**TASK GOAL**
Would you return the complete listing below word for word?
◆ ◆ ◆
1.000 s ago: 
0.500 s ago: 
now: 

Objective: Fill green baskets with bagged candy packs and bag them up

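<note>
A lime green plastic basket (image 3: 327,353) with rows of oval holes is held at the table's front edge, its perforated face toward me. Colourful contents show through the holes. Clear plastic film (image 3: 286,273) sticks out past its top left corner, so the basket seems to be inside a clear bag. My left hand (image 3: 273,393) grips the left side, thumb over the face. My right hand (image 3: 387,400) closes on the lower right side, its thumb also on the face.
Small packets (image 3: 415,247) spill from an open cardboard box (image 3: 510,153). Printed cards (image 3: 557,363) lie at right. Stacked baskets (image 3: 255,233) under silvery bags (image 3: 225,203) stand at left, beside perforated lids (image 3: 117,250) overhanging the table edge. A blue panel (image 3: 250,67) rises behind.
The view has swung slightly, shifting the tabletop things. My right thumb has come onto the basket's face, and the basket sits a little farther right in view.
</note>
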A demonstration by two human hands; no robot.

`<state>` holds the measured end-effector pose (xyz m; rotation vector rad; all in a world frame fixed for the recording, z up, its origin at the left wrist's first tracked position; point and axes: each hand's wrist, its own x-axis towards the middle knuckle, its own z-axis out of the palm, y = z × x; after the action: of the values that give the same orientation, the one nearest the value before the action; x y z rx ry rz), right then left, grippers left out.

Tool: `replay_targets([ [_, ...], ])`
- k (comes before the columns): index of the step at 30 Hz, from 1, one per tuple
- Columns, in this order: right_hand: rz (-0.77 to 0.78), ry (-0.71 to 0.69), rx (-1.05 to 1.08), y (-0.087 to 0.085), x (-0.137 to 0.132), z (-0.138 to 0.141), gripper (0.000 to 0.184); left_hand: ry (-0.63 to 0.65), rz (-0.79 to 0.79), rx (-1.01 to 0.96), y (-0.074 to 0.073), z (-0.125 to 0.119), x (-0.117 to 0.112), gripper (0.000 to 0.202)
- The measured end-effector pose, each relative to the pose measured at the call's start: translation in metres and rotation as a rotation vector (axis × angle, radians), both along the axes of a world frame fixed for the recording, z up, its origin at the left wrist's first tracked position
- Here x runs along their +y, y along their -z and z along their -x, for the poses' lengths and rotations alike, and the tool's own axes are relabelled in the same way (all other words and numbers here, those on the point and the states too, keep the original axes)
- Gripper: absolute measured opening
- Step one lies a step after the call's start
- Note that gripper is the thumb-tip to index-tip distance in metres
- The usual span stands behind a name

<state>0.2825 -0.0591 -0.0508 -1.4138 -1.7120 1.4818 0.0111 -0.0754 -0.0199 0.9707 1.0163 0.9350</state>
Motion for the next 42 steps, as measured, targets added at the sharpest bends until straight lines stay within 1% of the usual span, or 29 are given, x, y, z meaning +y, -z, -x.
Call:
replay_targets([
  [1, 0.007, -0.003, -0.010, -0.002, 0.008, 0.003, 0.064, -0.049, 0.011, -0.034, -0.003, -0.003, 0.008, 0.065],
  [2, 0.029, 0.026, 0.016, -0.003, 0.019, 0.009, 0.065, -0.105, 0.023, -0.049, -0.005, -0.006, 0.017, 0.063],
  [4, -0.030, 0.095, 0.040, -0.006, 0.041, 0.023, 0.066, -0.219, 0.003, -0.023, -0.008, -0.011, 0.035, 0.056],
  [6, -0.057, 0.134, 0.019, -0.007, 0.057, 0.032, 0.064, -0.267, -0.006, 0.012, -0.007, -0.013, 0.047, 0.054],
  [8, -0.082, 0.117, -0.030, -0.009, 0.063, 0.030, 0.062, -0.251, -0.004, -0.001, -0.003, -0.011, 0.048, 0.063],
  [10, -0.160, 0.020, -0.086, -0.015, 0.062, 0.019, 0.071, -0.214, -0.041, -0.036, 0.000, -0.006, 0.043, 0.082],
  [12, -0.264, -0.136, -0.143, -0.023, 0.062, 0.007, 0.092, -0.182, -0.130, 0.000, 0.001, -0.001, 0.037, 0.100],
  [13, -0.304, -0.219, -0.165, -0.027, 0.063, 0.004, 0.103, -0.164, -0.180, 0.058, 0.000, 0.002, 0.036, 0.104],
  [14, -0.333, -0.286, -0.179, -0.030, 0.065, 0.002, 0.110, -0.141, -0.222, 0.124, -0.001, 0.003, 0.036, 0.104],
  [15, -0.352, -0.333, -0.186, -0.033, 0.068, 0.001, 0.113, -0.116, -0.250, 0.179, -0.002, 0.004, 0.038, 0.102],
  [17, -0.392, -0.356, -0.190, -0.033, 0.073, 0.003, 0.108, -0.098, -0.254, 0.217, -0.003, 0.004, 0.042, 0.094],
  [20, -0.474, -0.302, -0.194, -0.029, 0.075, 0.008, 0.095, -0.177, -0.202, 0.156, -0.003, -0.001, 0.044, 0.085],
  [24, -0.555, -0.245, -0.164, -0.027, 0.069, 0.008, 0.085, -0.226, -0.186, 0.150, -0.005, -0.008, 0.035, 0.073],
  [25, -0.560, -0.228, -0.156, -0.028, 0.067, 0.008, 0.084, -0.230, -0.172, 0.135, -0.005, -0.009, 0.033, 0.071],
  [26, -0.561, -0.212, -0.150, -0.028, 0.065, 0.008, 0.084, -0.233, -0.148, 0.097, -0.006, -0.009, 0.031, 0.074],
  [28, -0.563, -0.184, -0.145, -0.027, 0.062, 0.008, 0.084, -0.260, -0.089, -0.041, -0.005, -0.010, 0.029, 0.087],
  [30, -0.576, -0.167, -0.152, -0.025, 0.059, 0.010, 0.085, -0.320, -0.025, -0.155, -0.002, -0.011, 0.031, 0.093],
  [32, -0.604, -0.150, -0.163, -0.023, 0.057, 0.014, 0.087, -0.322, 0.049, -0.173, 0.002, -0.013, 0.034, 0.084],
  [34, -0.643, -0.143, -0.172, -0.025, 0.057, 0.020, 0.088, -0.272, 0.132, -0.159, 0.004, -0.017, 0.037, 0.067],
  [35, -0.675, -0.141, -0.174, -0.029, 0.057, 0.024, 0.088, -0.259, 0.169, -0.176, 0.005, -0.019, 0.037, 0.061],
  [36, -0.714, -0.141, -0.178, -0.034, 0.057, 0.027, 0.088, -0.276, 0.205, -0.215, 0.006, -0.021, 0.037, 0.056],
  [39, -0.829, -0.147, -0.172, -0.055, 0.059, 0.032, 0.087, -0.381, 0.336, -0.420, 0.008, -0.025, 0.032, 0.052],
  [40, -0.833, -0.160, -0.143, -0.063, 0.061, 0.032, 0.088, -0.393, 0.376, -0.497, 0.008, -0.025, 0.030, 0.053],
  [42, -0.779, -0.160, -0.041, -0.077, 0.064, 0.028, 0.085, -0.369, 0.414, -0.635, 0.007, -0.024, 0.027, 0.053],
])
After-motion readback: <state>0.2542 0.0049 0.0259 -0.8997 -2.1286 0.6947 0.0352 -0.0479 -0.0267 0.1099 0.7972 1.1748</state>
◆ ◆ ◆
**FINISHED TASK**
1.000 s ago: 
0.500 s ago: 
now: 

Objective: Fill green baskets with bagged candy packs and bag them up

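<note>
A lime green plastic basket (image 3: 327,353) with rows of oval holes is held at the table's front edge, its perforated face toward me. Colourful contents show through the holes. Clear plastic film (image 3: 286,273) sticks out past its top left corner, so the basket seems to be inside a clear bag. My left hand (image 3: 273,393) grips the left side, thumb over the face. My right hand (image 3: 387,400) closes on the lower right side, its thumb also on the face.
Small packets (image 3: 415,247) spill from an open cardboard box (image 3: 510,153). Printed cards (image 3: 557,363) lie at right. Stacked baskets (image 3: 255,233) under silvery bags (image 3: 225,203) stand at left, beside perforated lids (image 3: 117,250) overhanging the table edge. A blue panel (image 3: 250,67) rises behind.
The view has swung slightly, shifting the tabletop things. My right thumb has come onto the basket's face, and the basket sits a little farther right in view.
</note>
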A demonstration by two human hands; no robot.

`<state>` holds the measured end-effector pose (xyz m; rotation vector rad; all in a world frame fixed for the recording, z up, its origin at the left wrist's first tracked position; point and axes: each hand's wrist, its own x-axis towards the middle knuckle, its own z-axis out of the palm, y = z × x; after the action: of the values that give the same orientation, the one nearest the value before the action; x y z rx ry rz), right then left, grippers left out.

Tool: `replay_targets([ [_, ...], ])`
- k (comes before the columns): index of the step at 30 Hz, from 1, one per tuple
- Columns, in this order: right_hand: rz (-0.77 to 0.78), ry (-0.71 to 0.69), rx (-1.05 to 1.08), y (-0.087 to 0.085), x (-0.137 to 0.132), z (-0.138 to 0.141), gripper (0.000 to 0.184); left_hand: ry (-0.63 to 0.65), rz (-0.79 to 0.79), rx (-1.01 to 0.96), y (-0.074 to 0.073), z (-0.125 to 0.119), x (-0.117 to 0.112), gripper (0.000 to 0.202)
- The measured end-effector pose, each relative to the pose measured at the call's start: translation in metres and rotation as a rotation vector (axis × angle, radians), both along the axes of a world frame fixed for the recording, z up, its origin at the left wrist's first tracked position
- Here x runs along their +y, y along their -z and z along their -x, for the poses' lengths and rotations alike, and the tool's own axes are relabelled in the same way (all other words and numbers here, those on the point and the states too, keep the original axes)
- Gripper: absolute measured opening
- Step one lies a step after the call's start
- Note that gripper is the thumb-tip to index-tip distance in metres
- The usual span stands behind a name

<state>0.2825 -0.0591 -0.0508 -1.4138 -1.7120 1.4818 0.0111 -0.0754 -0.0199 0.9707 1.0163 0.9350</state>
Motion for the next 42 steps, as measured, targets added at the sharpest bends until straight lines stay within 1% of the usual span, or 29 are given, x, y, z meaning +y, -z, -x.
Call:
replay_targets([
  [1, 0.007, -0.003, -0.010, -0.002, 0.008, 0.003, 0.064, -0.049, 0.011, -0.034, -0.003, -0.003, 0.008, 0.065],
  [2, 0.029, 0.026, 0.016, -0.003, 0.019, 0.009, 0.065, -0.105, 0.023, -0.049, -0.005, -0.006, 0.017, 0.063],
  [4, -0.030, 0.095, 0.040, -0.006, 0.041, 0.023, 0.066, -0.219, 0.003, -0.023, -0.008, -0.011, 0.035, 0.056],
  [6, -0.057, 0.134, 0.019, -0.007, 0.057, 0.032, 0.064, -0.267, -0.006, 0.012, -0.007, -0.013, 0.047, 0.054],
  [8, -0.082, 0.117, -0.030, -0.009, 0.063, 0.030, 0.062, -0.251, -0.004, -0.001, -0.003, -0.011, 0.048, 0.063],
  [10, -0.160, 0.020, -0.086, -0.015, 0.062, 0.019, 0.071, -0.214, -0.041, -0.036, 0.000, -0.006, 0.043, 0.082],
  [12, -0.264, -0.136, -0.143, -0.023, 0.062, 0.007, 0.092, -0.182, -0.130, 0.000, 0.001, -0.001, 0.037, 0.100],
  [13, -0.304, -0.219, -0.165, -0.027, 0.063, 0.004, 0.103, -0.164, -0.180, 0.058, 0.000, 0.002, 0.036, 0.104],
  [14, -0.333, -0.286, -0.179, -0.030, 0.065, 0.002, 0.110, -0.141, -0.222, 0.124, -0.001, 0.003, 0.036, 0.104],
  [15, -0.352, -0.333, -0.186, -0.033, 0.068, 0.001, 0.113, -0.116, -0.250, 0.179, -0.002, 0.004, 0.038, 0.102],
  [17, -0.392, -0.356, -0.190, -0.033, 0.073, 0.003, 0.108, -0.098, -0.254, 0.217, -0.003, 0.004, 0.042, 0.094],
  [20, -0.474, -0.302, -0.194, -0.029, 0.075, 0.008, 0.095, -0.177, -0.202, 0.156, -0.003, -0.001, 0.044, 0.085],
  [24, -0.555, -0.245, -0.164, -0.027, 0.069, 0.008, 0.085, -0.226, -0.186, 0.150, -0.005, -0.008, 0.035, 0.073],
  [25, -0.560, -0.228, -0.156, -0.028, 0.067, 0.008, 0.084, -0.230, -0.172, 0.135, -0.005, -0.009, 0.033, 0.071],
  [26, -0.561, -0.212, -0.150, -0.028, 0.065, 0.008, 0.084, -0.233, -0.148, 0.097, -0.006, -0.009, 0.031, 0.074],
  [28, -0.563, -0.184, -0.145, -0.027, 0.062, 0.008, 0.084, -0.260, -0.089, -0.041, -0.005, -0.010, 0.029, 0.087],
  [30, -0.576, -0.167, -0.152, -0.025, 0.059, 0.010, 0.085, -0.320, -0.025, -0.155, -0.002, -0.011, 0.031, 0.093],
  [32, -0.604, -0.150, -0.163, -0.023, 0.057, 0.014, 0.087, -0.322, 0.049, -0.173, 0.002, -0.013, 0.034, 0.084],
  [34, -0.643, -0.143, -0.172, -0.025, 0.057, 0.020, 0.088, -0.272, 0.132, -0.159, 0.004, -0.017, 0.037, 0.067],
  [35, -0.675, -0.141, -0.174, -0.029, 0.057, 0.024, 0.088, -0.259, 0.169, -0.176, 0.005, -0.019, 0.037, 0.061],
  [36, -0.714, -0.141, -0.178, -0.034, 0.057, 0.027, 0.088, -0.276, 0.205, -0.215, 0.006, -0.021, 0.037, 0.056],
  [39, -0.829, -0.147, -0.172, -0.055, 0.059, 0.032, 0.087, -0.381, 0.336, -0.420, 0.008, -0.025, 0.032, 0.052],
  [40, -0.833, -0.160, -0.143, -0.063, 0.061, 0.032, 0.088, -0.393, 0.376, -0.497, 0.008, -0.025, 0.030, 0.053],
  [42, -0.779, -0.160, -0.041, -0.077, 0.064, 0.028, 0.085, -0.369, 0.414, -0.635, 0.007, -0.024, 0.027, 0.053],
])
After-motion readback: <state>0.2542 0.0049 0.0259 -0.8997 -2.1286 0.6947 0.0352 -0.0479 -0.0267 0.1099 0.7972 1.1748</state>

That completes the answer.